Redação Plenax – Flavia Andrade
A equipe econômica do governo federal estuda a criação de um Fundo Garantidor voltado ao agronegócio diante do avanço das perdas provocadas por eventos climáticos extremos e do aumento do endividamento rural no país.
A proposta foi confirmada nesta quarta-feira (20) pelo ministro da Fazenda, Dario Durigan, após reunião com senadores, deputados e representantes do setor agropecuário para discutir um projeto de renegociação das dívidas rurais.
“A ideia é que nos próximos dias a gente tenha um texto final”, afirmou o ministro durante coletiva no Ministério da Fazenda.
Fundo deve reunir governo, bancos e produtores
Segundo Durigan, o modelo em discussão prevê participação financeira do governo federal, das instituições bancárias e também dos produtores rurais, em menor escala.
A proposta segue lógica semelhante ao Fundo Garantidor de Crédito (FGC), utilizado no sistema financeiro para cobrir parte dos prejuízos em casos de quebra de instituições financeiras. A principal diferença seria justamente a presença de recursos públicos na composição do novo fundo.
Projeto prevê prazo maior e carência para produtores
O fundo integra um pacote mais amplo de medidas para financiamento e renegociação das dívidas do setor rural. O texto em discussão prevê a criação de uma linha especial de crédito utilizando recursos do Fundo Social do Pré-Sal e de outros fundos supervisionados pelo Ministério da Fazenda.

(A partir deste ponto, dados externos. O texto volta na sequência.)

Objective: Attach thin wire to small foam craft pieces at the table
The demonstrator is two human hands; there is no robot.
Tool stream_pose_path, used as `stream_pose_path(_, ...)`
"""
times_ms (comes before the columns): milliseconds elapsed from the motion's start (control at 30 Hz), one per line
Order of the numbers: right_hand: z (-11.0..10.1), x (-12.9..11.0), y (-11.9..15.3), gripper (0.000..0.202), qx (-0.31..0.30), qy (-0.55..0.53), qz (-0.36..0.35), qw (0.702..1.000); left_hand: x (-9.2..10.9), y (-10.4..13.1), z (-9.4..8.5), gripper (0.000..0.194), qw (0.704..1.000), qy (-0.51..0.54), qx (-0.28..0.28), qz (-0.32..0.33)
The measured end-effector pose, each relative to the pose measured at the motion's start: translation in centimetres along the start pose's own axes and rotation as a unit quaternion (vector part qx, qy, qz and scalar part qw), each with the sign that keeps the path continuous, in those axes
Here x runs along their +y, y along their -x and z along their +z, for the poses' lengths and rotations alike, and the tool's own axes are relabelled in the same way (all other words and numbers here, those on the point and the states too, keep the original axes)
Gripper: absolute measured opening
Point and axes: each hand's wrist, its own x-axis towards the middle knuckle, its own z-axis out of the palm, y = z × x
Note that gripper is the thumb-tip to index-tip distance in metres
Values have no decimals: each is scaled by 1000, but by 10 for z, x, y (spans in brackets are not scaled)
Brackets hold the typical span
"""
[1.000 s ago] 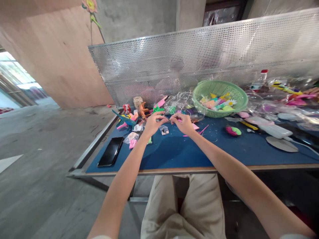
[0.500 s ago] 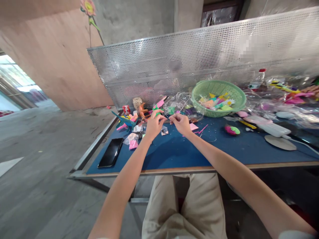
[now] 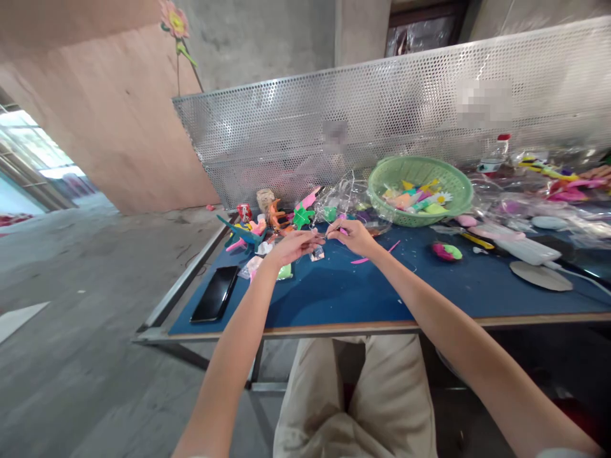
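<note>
My left hand [image 3: 296,247] is held above the middle of the blue table, fingers drawn together near the other hand's fingertips. Facing it, my right hand [image 3: 356,236] is closed in a pinch. Whatever thin, small thing sits between the two sets of fingertips is too fine to make out. Just behind the hands lies a green star-shaped piece [image 3: 302,217] beside a pink piece [image 3: 308,199]. A small clear packet [image 3: 317,254] rests below the fingers. To the right of it, a thin magenta strip [image 3: 360,261] lies partly behind my right hand.
A black phone [image 3: 214,294] lies at the table's left, with a blue petal-like piece [image 3: 258,240] and a red can [image 3: 244,212] behind it. A green basket [image 3: 417,219] holds colourful pieces. Further right are pliers [image 3: 477,240], a white glue-gun-like tool [image 3: 529,250] and a bottle [image 3: 495,158].
My left hand has turned and lowered slightly, its fingers now lying closer together, uncovering the green star-shaped piece. My right hand stays pinched in nearly the same place. The view has shifted slightly.
</note>
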Motion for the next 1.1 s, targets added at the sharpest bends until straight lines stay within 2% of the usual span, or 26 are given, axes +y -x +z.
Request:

Entre os principais pontos negociados estão:
- prazo de até 10 anos para pagamento das dívidas;
- carência de dois anos para início da quitação;
- condições diferenciadas para produtores afetados por perdas climáticas.

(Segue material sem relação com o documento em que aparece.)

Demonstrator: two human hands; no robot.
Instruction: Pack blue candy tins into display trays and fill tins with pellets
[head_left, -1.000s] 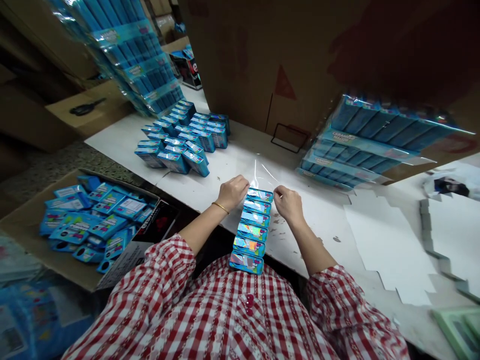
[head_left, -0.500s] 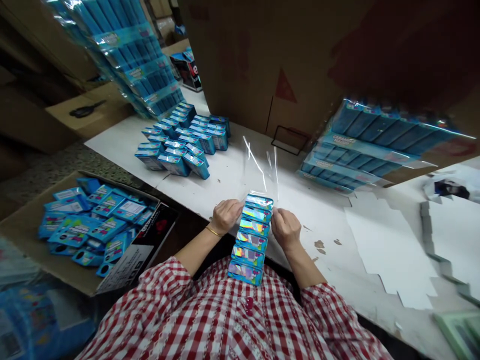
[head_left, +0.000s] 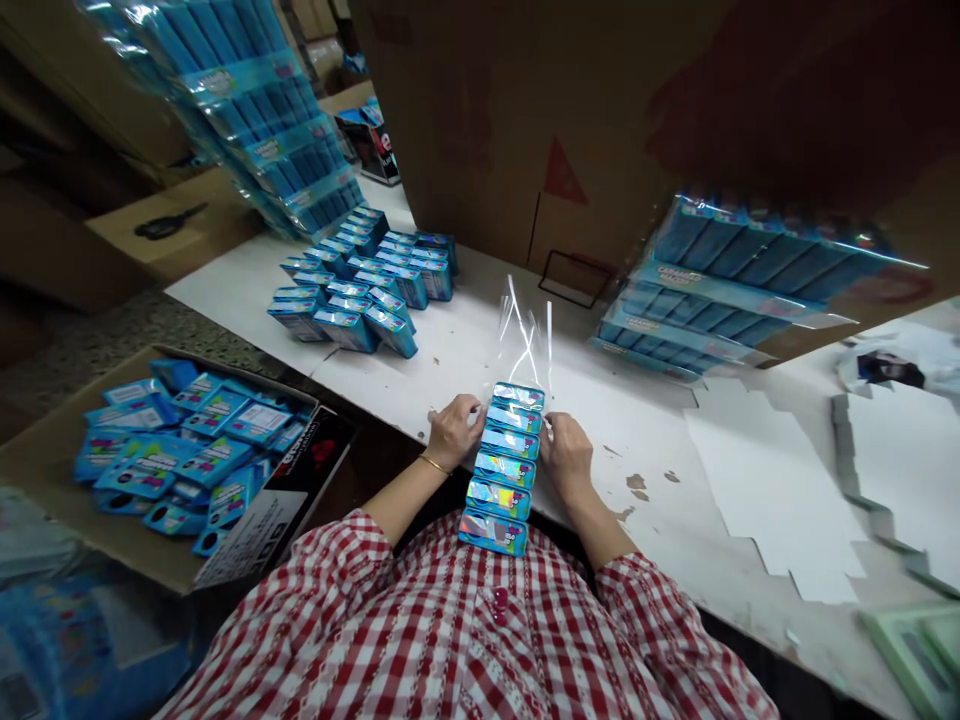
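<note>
A row of several small blue boxes (head_left: 501, 470) lies in front of me, its near end against my checked shirt. Clear plastic film (head_left: 519, 345), looking like a bag, covers the row and extends past its far end onto the table. At the row's left edge, my left hand (head_left: 454, 434) is closed, thumb and fingers pinching the film's side. My right hand (head_left: 568, 455) is closed in the same way on the right edge, near the far boxes. The fingertips are partly hidden, and the film between them is hard to see.
Several loose blue boxes (head_left: 367, 275) stand grouped on the white table (head_left: 450, 375). An open carton (head_left: 169, 570) of blue boxes is at left. Wrapped packs (head_left: 705, 290) lean on a large cardboard box (head_left: 480, 150). Flat white card sheets (head_left: 772, 490) lie at right.
The film's far end has shifted and creased, its bright edges now crossing. The row of boxes has tilted slightly and its near end has risen a little. Both hands stay at its sides.
</note>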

Inicialmente, o governo defendia carência de apenas um ano e prazo máximo de seis anos para pagamento, mas houve flexibilização após negociação com parlamentares.
Critérios devem limitar acesso ao programa
A equipe econômica quer estabelecer critérios específicos para acesso à renegociação, priorizando produtores que comprovem perdas efetivas causadas por seca, enchentes ou crises econômicas.
“O debate agora é sobre os melhores critérios de enquadramento. Um dos critérios da Fazenda é que seja identificada perda real por parte do agricultor”, explicou Durigan.
O relator do projeto no Senado, o senador Renan Calheiros, afirmou que o endividamento rural deixou de ser um problema pontual e passou a representar uma questão estrutural para o agronegócio brasileiro.
“Precisamos preservar a produção, o abastecimento e os empregos do setor”, declarou.
A senadora Tereza Cristina também participou das negociações sobre o texto.
Eventos climáticos pressionam setor rural
O avanço das discussões ocorre em meio aos impactos de secas prolongadas, enchentes e oscilações climáticas severas que atingiram diferentes regiões produtoras nos últimos anos.
Parlamentares da bancada ruralista defendem que as sucessivas quebras de safra comprometeram a capacidade de pagamento de financiamentos contratados anteriormente pelos produtores.
O fundo garantidor é tratado pelo governo e pelo Congresso como uma tentativa de criar um mecanismo permanente de proteção financeira para o setor diante da intensificação dos riscos climáticos.
Impacto fiscal gera preocupação
Apesar do apoio político ao projeto, a proposta ainda enfrenta resistência dentro da equipe econômica devido ao possível impacto nas contas públicas.
Estimativas em discussão no Congresso apontam que o volume de dívidas rurais envolvidas pode chegar a aproximadamente R$ 180 bilhões. Entre as fontes de recursos avaliadas estão até R$ 30 bilhões do Fundo Social do Pré-Sal.
A votação do projeto na Comissão de Assuntos Econômicos (CAE) do Senado acabou adiada após pedido do Ministério da Fazenda, que solicitou mais tempo para discutir pontos considerados sensíveis do texto.